### Newton's Method

A gentle introduction to root finding and it's applications

## Prerequisites

• Familiarity with derivatives
• Familiarity with vectors (adding them and multiplying them by numbers)
• Knowledge of matrix multiplication and matrix inverses (you can manage without, but you'll miss some stuff)

If you're ever confused by notation, see Notation

## Root Finding

Newton's method is typically presented as a method for finding roots, values of $x$ where $f(x) = 0$. Many people don't realize how general this is

• Solving $g(x) = h(x)$ is the same as solving $g(x) - h(x) = 0$. Root finding can be used to solve equations.
• Finding the minimum/maximum of some function $f$ requires solving $f'(x) = 0$. Root finding strikes again

Newton's method also works in any number of dimensions, have a system of equations to solve? A cost function you want to minimize with multiple parameters?

To illustrate all the places Newton's method can be used, Let's look at some examples

### Example: Square roots

The (obligatory) standard demo of newton's method is this magical formula

$(x + s/x)/2$

Plug in a guess for $\sqrt s$, and it gives you a better guess. If you plug in $s=2$ and $x=1.4$ you get $1.41428$ while the true value starts $1.41421$. 4 decimal places of accuracy!

### Example: Roots of Polynomials

It's a pop-math fact that there does not exist a formula for the roots of polynomials with degree greater than 5. Newton's method works just fine, In fact finding roots of high degree polynomials is a solved problem with efficient algorithms existing for polynomials of degree greater than a thousand!

Finding roots of polynomials comes all the time in computer graphics, so this has a lot of applications. (Example: Given a point, finding the closest point on a quadratic Bézier curve reduces to finding the roots of a third degree polynomial)

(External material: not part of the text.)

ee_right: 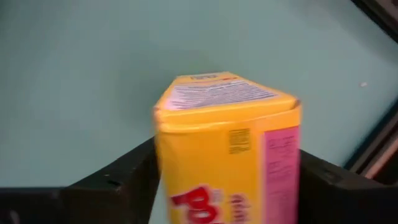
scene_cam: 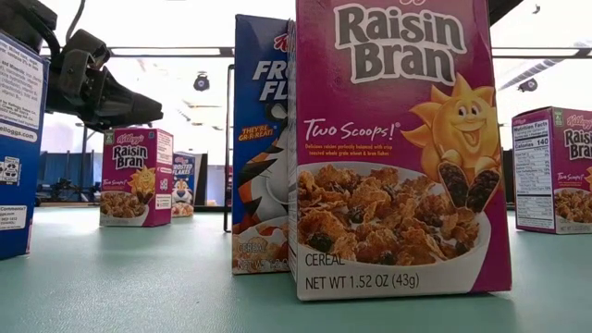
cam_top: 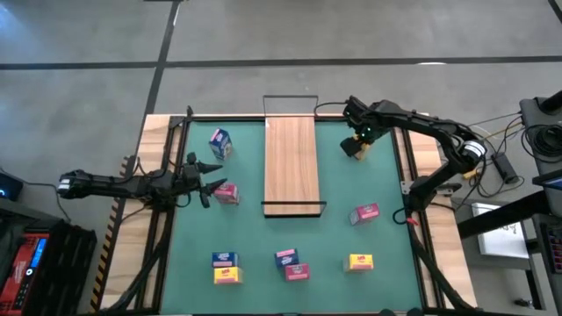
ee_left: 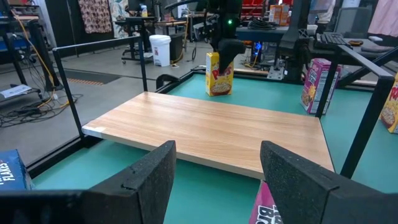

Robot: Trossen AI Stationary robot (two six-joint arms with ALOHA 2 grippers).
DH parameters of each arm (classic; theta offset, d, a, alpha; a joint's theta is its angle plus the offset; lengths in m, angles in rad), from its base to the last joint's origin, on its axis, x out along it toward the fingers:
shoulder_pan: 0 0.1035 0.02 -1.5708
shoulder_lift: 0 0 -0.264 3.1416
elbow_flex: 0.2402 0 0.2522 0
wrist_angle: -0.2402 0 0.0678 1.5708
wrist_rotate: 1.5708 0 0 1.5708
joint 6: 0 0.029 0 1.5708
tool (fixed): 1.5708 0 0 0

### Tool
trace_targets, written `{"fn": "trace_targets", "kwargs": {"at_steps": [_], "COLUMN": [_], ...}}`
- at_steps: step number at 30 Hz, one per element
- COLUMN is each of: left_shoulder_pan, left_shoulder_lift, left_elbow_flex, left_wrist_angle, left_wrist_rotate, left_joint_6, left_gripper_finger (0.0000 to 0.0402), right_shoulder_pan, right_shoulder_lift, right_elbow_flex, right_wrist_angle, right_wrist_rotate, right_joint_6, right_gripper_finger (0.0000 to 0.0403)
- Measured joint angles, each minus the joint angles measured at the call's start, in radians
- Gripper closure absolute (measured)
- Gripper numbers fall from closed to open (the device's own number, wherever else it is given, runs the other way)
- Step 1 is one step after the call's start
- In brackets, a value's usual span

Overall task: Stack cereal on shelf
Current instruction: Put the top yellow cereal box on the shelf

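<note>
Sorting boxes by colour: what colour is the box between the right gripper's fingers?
Yellow box, with a pink side panel; right wrist view shows it best.

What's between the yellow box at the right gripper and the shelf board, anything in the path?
Nothing visible. The yellow box sits between the right gripper's fingers on the green table, just off the shelf's right long edge. The strip of table between them is bare, and the board top holds nothing. The other boxes lie nearer the front or on the left.

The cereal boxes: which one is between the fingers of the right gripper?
The yellow box on the green table, right of the shelf at its far end. The right gripper is at it; all other boxes stand apart from that gripper.
</note>
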Motion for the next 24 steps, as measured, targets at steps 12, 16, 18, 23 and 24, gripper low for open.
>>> {"fn": "trace_targets", "kwargs": {"at_steps": [12,16,18,23,24], "left_shoulder_pan": [0.000,0.000,0.000,0.000,0.000], "left_shoulder_lift": [0.000,0.000,0.000,0.000,0.000], "left_elbow_flex": [0.000,0.000,0.000,0.000,0.000], "left_wrist_angle": [0.000,0.000,0.000,0.000,0.000], "left_wrist_rotate": [0.000,0.000,0.000,0.000,0.000], "left_joint_6": [0.000,0.000,0.000,0.000,0.000], "left_gripper_finger": [0.0184,0.0184,0.0184,0.0184,0.0184], "right_shoulder_pan": [0.000,0.001,0.003,0.031,0.038], "right_shoulder_lift": [0.000,0.000,0.000,0.000,0.000], "right_elbow_flex": [0.001,0.001,0.008,0.081,0.105], "right_wrist_angle": [0.011,0.016,0.012,-0.008,-0.023], "right_wrist_rotate": [-0.030,-0.063,-0.096,-0.145,-0.145], "right_joint_6": [0.071,0.187,0.216,0.330,0.357], "right_gripper_finger": [0.0241,0.0249,0.0248,0.0234,0.0232]}}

### Example: Projectile Aiming

At the end of this post we'll use these techniques to shoot down an enemy drone in a toy physics model.

### Example: Landing Rockets

Newton's Method is used to solve convex optimization problems, which in turn are used to land rockets with the G-FOLD algorithm. See NASA's G-FOLD Diversion Test or SpaceX literally cheating.

### Example: Robot Backflips

You've seen Boston Dynamics's Atlas robots right? Hm, I wonder what they use to control the robot, according to this paper lots of convex optimization and Inverse kinematics. Both of which involve Newton's Method!

## Single variable Newton's Method

Hyped up? Let's start the math with Newton's Method in one variable. We have a function $f$ and some guess $x$ for a root which we want to improve. Newton's Method does this by finding a root of the linear approximation of $f$ around $x$.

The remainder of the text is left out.